What needs to be done >> Only the stretch of the listing below that runs from the line with "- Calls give" through the line with "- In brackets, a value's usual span" is to be printed, exactly and with both ends.
Segment Start: Supplied records
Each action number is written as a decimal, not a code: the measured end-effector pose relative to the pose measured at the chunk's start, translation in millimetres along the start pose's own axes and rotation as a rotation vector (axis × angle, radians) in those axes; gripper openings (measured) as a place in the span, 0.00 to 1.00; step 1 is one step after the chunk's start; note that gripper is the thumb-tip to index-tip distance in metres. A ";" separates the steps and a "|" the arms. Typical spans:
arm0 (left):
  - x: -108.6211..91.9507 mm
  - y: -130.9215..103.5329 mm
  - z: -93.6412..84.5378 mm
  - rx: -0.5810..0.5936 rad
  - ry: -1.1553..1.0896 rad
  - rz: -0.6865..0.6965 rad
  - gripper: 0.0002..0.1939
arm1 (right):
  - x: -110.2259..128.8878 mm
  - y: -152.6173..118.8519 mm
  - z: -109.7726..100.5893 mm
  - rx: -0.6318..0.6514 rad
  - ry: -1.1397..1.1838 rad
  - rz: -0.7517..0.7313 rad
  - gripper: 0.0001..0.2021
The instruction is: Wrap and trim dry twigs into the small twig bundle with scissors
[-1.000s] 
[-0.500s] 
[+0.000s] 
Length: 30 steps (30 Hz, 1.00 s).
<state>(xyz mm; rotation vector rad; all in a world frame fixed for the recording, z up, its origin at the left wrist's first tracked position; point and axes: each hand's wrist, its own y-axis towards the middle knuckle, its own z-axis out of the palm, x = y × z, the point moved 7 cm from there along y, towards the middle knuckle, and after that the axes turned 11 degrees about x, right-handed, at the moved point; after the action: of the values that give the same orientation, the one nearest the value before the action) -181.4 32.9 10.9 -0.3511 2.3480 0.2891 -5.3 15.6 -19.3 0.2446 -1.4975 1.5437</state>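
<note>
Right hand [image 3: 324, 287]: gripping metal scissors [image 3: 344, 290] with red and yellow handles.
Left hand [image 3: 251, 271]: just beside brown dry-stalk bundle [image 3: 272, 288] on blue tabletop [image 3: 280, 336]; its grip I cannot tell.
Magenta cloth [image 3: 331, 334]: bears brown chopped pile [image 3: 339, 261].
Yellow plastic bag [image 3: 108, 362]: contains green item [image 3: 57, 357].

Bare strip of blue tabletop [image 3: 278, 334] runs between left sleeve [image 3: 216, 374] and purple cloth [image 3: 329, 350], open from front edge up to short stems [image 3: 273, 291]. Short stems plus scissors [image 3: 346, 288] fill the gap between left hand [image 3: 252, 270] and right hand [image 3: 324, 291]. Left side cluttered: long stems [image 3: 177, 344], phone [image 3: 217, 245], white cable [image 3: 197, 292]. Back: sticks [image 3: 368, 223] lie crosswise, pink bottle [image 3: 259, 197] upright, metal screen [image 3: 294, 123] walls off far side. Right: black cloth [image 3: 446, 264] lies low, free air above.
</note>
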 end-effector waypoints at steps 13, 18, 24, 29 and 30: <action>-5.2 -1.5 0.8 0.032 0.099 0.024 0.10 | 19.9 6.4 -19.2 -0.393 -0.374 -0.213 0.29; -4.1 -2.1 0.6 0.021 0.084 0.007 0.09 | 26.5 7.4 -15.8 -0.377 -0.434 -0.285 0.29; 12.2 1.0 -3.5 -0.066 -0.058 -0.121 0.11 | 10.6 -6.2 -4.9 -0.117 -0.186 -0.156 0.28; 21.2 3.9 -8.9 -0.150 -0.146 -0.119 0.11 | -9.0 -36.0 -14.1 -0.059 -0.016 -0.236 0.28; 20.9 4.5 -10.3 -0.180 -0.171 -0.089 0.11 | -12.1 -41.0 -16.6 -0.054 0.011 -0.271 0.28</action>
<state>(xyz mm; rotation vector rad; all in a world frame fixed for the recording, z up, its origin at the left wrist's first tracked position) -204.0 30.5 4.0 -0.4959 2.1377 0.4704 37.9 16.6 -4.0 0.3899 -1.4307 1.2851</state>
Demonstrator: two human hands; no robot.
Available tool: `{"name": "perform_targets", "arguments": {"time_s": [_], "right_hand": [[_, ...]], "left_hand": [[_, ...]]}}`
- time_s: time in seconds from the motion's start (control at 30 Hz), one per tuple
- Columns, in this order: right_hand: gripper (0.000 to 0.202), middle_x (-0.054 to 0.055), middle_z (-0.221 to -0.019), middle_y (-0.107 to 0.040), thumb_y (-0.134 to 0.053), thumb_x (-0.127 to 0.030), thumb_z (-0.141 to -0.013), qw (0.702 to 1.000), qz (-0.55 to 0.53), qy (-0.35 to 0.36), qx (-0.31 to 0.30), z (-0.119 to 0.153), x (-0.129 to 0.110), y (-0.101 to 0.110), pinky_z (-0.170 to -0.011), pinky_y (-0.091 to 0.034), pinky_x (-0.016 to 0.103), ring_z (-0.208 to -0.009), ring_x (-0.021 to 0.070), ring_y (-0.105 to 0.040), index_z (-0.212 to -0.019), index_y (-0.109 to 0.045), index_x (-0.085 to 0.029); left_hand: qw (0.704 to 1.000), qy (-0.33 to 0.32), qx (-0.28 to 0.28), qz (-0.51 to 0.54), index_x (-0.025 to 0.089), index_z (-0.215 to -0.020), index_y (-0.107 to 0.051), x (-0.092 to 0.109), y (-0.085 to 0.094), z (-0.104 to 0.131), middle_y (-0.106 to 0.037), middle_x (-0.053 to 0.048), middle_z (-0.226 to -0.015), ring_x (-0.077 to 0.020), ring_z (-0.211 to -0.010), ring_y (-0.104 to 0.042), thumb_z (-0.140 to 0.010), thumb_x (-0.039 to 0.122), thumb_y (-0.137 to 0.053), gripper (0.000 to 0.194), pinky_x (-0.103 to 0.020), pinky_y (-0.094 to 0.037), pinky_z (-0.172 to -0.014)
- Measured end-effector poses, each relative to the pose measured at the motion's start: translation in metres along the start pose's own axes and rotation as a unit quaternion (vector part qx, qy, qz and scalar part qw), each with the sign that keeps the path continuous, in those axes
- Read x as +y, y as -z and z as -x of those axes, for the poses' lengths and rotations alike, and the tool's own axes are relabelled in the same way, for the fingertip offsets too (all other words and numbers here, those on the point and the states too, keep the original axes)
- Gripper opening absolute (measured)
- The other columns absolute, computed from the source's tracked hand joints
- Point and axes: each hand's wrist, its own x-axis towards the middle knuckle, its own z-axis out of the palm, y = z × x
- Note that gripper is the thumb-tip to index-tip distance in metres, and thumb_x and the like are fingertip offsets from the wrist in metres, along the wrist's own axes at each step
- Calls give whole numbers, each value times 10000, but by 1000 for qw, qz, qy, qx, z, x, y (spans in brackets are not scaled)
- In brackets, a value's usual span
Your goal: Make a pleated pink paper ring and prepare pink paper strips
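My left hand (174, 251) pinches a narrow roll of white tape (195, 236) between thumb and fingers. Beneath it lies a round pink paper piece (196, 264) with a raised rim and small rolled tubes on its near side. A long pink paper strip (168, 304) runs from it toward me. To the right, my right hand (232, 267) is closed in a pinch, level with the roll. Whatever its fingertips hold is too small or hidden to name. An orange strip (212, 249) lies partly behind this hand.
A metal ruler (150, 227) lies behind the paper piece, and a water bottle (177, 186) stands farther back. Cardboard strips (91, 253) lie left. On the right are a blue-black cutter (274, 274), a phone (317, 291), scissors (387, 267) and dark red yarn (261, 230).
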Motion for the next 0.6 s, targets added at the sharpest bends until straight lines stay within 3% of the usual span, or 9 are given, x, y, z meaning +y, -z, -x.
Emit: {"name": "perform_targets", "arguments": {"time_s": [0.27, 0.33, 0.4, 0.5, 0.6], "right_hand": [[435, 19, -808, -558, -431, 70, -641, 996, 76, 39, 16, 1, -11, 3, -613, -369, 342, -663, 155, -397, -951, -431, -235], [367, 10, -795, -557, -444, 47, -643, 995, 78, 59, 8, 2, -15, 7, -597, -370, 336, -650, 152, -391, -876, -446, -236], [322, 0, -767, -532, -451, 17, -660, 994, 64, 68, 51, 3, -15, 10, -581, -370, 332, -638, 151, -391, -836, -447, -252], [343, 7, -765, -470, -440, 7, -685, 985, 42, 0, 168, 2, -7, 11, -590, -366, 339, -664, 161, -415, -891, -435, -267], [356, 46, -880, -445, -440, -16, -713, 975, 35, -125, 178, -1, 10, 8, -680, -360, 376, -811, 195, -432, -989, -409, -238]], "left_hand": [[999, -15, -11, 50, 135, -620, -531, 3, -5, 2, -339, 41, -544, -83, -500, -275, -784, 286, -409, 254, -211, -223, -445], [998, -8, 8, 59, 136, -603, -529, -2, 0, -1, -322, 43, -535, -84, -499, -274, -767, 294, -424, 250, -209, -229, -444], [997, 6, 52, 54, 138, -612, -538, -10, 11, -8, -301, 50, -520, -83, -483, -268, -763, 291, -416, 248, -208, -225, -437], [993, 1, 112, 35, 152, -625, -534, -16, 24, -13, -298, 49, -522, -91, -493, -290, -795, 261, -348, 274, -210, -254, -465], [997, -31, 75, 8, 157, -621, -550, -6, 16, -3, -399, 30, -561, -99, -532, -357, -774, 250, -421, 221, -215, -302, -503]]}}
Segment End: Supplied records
Task response >>
- Calls give whole numbers, each value times 10000, but by 1000 for qw, qz, qy, qx, z, x, y (spans in brackets are not scaled)
- In brackets, a value's usual span

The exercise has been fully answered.